Tally how many lines in the data hold the word "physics", and give the result with no other text.

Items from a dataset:
'''
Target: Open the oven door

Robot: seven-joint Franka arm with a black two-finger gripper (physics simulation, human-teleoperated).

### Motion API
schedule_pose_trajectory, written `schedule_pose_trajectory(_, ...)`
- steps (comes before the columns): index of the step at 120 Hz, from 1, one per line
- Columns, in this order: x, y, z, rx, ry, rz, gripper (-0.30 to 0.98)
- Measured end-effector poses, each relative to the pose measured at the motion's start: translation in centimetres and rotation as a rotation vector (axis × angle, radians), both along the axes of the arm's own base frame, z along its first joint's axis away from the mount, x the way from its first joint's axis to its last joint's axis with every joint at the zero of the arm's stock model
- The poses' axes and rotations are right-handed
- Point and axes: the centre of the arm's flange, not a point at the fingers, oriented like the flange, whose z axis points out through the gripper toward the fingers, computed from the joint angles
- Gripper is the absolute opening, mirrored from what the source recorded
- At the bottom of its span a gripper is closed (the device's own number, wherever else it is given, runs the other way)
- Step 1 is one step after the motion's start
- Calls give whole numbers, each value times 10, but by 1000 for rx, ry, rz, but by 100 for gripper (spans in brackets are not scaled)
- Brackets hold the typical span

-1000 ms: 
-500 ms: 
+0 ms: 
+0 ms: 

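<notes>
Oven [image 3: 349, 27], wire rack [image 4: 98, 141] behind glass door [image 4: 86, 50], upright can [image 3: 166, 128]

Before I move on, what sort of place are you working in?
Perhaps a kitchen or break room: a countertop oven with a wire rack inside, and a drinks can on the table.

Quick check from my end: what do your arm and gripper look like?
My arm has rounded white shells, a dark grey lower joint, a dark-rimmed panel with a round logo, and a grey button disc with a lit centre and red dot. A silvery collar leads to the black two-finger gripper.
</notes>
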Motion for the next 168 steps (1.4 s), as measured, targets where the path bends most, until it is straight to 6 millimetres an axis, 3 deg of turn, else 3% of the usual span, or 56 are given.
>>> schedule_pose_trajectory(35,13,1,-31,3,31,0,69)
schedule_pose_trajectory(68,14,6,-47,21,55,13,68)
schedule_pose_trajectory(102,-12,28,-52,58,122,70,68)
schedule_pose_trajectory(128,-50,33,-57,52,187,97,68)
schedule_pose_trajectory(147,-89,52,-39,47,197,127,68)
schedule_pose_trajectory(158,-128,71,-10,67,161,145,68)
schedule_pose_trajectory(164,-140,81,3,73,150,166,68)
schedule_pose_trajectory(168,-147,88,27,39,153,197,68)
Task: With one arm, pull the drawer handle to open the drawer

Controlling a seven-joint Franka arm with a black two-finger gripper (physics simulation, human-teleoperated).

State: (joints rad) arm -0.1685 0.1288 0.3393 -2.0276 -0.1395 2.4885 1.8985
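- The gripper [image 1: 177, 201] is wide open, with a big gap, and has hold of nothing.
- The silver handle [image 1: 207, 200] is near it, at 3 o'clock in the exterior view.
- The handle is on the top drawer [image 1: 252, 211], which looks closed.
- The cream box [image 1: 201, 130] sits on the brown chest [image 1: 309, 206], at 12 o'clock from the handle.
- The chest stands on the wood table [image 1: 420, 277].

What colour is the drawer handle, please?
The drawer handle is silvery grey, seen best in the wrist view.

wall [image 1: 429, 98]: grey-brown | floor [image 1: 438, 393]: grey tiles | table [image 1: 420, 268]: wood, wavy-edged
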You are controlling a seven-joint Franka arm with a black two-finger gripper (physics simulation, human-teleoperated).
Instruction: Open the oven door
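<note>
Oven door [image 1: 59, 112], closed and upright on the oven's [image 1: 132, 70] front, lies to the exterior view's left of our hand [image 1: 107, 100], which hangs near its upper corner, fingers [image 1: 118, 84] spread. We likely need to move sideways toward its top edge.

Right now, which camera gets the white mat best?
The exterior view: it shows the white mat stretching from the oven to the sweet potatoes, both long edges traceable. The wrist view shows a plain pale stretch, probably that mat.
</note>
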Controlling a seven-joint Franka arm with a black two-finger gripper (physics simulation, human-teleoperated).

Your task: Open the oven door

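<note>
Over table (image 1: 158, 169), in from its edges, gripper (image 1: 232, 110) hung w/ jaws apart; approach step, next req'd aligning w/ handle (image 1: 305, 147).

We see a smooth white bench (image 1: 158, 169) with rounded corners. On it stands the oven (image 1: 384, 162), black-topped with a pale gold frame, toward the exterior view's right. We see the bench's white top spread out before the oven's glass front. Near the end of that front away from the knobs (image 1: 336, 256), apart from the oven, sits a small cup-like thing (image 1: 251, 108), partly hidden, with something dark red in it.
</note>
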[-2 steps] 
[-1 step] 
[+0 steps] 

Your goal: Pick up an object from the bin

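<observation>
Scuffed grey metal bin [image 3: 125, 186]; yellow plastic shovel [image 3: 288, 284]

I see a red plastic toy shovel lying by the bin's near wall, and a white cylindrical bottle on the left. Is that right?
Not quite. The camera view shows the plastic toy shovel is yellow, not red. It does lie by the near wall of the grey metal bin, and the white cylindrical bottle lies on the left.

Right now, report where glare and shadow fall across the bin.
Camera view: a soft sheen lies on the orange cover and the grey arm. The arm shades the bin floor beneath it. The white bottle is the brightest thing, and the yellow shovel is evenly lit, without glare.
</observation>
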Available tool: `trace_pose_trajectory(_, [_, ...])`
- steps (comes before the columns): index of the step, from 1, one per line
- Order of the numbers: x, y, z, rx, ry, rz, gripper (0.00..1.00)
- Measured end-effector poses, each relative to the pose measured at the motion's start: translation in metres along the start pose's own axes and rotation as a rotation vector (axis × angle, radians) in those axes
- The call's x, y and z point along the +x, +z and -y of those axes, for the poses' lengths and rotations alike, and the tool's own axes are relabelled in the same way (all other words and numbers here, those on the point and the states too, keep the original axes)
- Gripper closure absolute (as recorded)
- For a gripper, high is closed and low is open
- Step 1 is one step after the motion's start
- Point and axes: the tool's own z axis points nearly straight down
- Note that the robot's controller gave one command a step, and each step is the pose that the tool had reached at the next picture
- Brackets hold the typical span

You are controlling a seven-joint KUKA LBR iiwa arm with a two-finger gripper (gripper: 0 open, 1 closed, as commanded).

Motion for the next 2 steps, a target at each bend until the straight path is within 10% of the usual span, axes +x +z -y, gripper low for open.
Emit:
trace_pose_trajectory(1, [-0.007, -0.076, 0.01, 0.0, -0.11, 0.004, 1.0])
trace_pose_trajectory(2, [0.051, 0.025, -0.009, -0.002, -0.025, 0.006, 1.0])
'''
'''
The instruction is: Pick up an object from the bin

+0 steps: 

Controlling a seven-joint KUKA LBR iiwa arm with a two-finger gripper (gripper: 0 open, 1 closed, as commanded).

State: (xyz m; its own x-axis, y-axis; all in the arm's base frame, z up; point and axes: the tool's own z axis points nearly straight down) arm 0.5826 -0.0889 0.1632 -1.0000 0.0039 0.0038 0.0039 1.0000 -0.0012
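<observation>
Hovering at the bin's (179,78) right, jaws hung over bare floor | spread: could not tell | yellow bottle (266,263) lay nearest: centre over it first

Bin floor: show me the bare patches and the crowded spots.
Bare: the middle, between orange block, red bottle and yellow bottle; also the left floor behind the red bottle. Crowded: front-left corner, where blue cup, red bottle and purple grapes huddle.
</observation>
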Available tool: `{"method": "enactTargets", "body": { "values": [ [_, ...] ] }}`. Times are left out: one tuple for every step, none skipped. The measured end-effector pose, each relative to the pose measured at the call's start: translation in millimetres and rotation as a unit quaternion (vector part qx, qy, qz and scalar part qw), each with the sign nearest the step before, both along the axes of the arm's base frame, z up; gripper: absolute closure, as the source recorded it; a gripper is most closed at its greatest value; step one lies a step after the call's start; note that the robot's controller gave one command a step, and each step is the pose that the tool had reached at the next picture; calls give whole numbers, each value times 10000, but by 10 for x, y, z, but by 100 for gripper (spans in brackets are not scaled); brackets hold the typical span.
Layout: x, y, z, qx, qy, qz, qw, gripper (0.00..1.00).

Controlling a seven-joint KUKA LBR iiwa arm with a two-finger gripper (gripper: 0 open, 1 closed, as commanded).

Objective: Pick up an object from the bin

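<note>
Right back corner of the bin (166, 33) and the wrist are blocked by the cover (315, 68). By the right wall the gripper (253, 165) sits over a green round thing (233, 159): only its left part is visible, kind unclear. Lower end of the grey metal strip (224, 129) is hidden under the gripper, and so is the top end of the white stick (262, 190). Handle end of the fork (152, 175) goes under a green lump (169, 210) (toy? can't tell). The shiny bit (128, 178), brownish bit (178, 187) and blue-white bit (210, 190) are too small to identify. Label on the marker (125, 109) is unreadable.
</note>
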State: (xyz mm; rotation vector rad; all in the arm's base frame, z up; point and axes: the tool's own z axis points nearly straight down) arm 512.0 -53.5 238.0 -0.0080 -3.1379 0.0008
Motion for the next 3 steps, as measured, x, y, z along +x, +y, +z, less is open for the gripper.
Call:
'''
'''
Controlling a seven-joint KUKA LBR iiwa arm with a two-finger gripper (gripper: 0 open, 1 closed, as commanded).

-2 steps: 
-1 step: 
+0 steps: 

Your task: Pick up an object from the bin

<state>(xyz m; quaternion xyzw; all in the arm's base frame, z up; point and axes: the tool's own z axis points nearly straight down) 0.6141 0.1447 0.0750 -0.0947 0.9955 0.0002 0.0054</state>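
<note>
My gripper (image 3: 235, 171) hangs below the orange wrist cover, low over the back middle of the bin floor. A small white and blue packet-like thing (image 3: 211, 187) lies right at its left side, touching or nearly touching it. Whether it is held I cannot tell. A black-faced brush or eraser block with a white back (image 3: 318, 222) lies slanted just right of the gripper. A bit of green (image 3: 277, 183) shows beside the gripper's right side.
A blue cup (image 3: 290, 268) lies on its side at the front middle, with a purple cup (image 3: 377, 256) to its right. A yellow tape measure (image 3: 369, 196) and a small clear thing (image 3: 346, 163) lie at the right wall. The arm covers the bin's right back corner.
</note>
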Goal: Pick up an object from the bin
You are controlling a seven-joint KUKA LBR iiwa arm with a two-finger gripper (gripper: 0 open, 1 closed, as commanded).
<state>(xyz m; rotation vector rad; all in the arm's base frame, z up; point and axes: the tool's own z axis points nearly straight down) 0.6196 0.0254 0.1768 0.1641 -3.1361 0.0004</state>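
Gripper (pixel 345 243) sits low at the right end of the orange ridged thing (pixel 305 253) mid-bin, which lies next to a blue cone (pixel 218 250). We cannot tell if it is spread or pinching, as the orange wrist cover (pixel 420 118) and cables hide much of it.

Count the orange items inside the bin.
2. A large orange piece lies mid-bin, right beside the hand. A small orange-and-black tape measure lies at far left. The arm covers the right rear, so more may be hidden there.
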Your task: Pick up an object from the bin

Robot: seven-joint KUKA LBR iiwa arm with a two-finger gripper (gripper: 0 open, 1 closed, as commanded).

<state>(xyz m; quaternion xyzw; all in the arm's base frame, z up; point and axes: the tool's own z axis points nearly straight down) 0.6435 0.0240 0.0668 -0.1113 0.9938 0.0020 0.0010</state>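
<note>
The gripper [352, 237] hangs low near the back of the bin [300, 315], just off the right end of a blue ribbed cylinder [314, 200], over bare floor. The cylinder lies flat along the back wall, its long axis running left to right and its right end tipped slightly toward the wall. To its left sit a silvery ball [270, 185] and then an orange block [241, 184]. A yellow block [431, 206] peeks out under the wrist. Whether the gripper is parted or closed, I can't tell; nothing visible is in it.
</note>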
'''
- Exercise response
4